PROBLEM DETAILS:
Take nothing but the lines from the one with "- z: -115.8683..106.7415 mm" through the one with "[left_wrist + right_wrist" in the entries below, both ends kept, and return them exactly with pictures left out.
►
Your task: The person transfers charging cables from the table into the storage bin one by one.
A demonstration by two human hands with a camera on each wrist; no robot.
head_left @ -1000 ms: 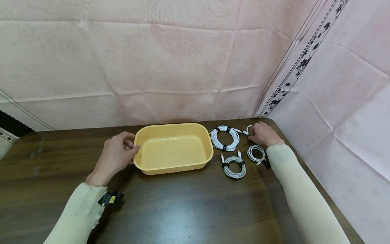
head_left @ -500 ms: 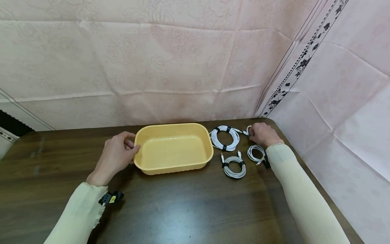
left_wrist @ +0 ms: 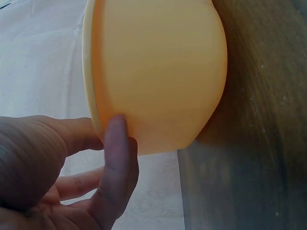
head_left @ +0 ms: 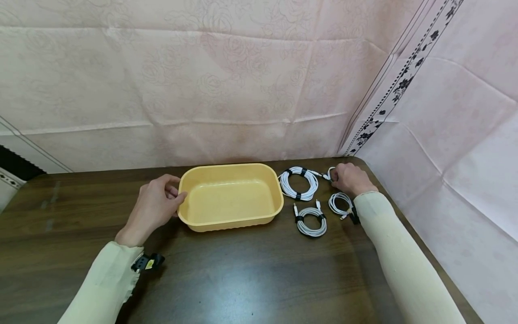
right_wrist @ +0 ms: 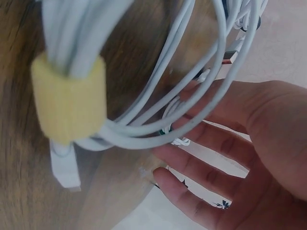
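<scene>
No visible shift: left hand [head_left: 155,203] grips tub [head_left: 230,215] rim; right hand [head_left: 351,178] fingers spread, touching a coiled cable [right_wrist: 158,96].

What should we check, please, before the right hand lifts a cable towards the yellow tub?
1. Left hand steadies the yellow tub: ok, thumb on the rim and fingers against the outer wall.
2. Tub interior free: ok, nothing lies in it.
3. Right hand has a cable: cannot tell; it sits at the far small cable, and the wrist view shows fingers under loops, grip unclear.
4. Cable bundled: ok for the one seen in the wrist view, a yellow strap wraps it.
5. Other coils apart from it: cannot tell; the large coil has a plug reaching towards the hand.
6. Path to the tub: not ok, the large coil lies between.
</scene>
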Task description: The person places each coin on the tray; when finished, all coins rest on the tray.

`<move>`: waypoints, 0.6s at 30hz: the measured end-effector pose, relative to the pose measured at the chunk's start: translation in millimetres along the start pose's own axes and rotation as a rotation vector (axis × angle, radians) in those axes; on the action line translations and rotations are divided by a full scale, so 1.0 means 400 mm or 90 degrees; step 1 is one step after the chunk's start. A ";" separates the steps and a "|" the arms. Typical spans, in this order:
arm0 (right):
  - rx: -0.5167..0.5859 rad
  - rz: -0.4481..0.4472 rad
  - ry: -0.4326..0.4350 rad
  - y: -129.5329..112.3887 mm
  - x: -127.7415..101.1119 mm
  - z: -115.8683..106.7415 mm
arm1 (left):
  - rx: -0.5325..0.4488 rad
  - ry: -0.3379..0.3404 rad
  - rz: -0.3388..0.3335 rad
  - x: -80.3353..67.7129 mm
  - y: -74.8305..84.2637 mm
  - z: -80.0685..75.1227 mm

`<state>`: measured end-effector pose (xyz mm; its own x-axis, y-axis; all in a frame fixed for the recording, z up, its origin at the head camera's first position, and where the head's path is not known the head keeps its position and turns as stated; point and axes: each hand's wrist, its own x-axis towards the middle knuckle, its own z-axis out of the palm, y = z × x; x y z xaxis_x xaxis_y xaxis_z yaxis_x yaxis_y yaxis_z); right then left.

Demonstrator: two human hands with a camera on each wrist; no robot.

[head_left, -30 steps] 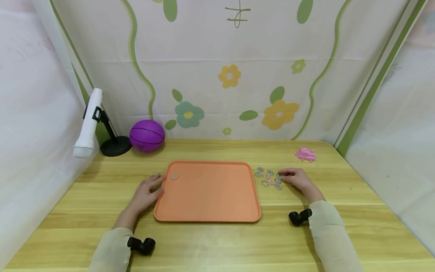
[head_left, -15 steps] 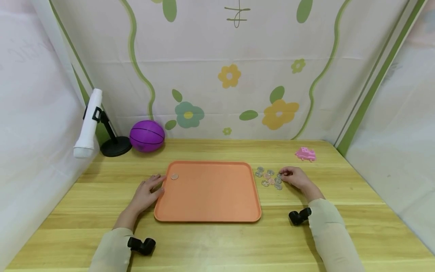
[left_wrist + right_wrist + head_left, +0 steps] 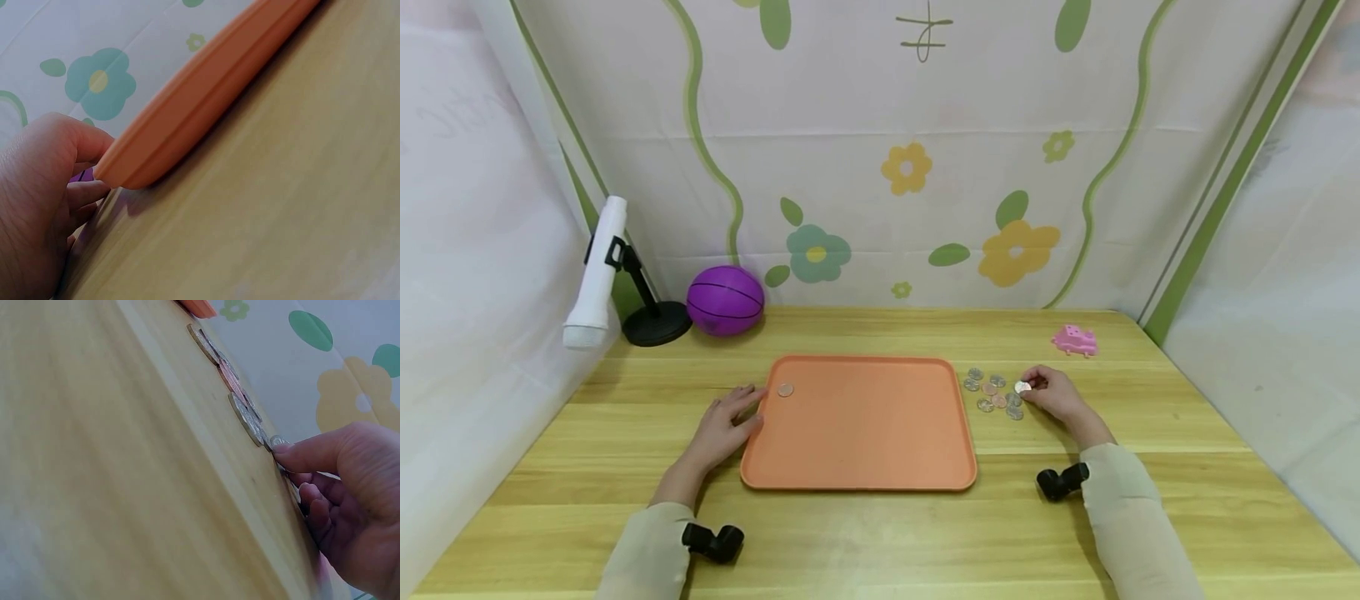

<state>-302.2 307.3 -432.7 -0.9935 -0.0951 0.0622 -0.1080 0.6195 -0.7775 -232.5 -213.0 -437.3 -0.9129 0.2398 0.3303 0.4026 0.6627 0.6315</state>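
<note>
Between right-hand fingers (image 3: 1036, 384), a coin (image 3: 1022, 387)

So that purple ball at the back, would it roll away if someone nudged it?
Probably: the purple ball is round and rests free on the flat table, so a nudge should roll it. The lamp base beside it might stop it leftward. It looks light, likely rubbery.

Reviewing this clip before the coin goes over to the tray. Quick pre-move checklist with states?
1. Coin pinched in right hand: ok, lifted at the fingertips.
2. Only one coin picked: cannot tell.
3. Left hand steadies tray: ok, touching its left rim.
4. Landing space in tray: ok, only one coin on tray.
5. Remaining pile lies flat on the table: ok.
</note>
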 end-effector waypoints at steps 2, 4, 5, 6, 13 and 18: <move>0.009 -0.008 0.006 -0.002 -0.003 0.000 | 0.000 -0.002 -0.002 -0.001 0.002 -0.001; 0.017 -0.015 0.009 -0.002 -0.003 -0.001 | 0.001 -0.004 -0.002 -0.001 0.003 -0.001; 0.022 -0.015 0.009 -0.002 -0.003 -0.002 | 0.000 -0.005 -0.002 -0.001 0.003 -0.002; 0.026 -0.014 0.007 -0.002 -0.003 -0.004 | 0.000 -0.005 -0.002 -0.001 0.003 -0.002; 0.100 0.039 -0.025 0.004 0.001 -0.025 | -0.001 -0.013 -0.008 0.002 0.000 -0.001; 0.144 0.069 -0.046 -0.006 0.001 -0.036 | -0.005 -0.019 -0.014 0.001 -0.002 -0.001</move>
<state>-303.1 317.1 -421.8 -0.9928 -0.0981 -0.0683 0.0182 0.4403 -0.8977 -233.1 -213.8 -437.7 -0.9231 0.2462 0.2954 0.3828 0.6623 0.6441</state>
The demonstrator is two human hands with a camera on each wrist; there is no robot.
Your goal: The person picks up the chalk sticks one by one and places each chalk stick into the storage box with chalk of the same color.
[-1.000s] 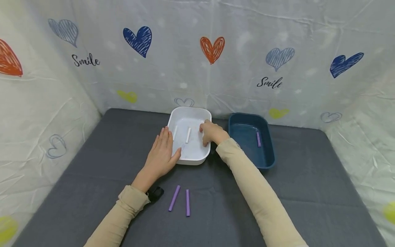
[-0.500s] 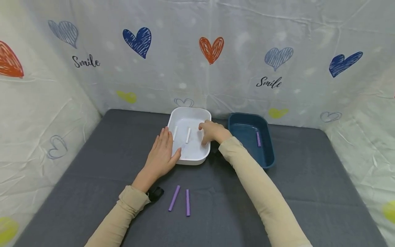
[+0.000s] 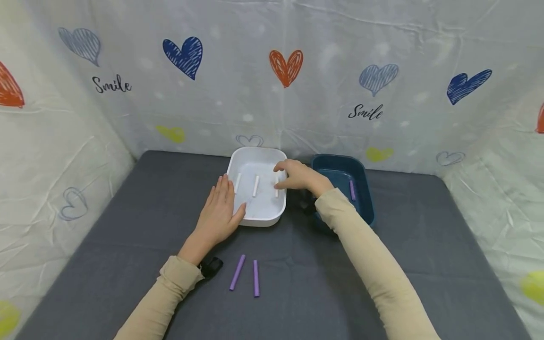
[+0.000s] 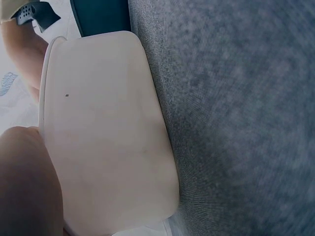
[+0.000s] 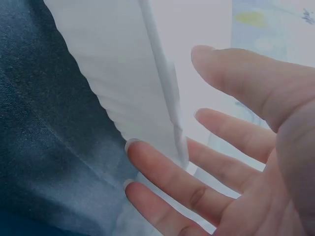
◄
REPLY TO THE EXERCISE:
  - z: -115.8683..106.7415 mm
arm1 (left):
  - rx: -0.5325..0.4488 rad
  - ry: -0.3379..0.3404 rad
  - rz: -0.3388..0.3335 rad
  - x: -80.3353..67.7129 mm
  - y: -74.8305..84.2637 mm
  - z: -80.0685..75.1227 mm

`<state>`: measured end-effector pose (xyz mm; its own x-axis, y-axis; all in a frame fixed for the recording, z up, its origin at the head camera's first position, and where the head's path is not known the head keeps its position and turns as stated; point and axes: each hand's wrist, its own x-axis towards the middle knuckle, its own z-axis out of the palm, y = z × x; x y z xaxis_x xaxis_y xaxis_z yaxis_x yaxis_y yaxis_z); right then left.

Demonstrator: two human hands with a camera on each wrist; no robot.

[head_left, -30 steps] 
[head_left, -15 steps] 
[left_wrist + right_wrist + head_left, +0 steps] 

The exercise is now done.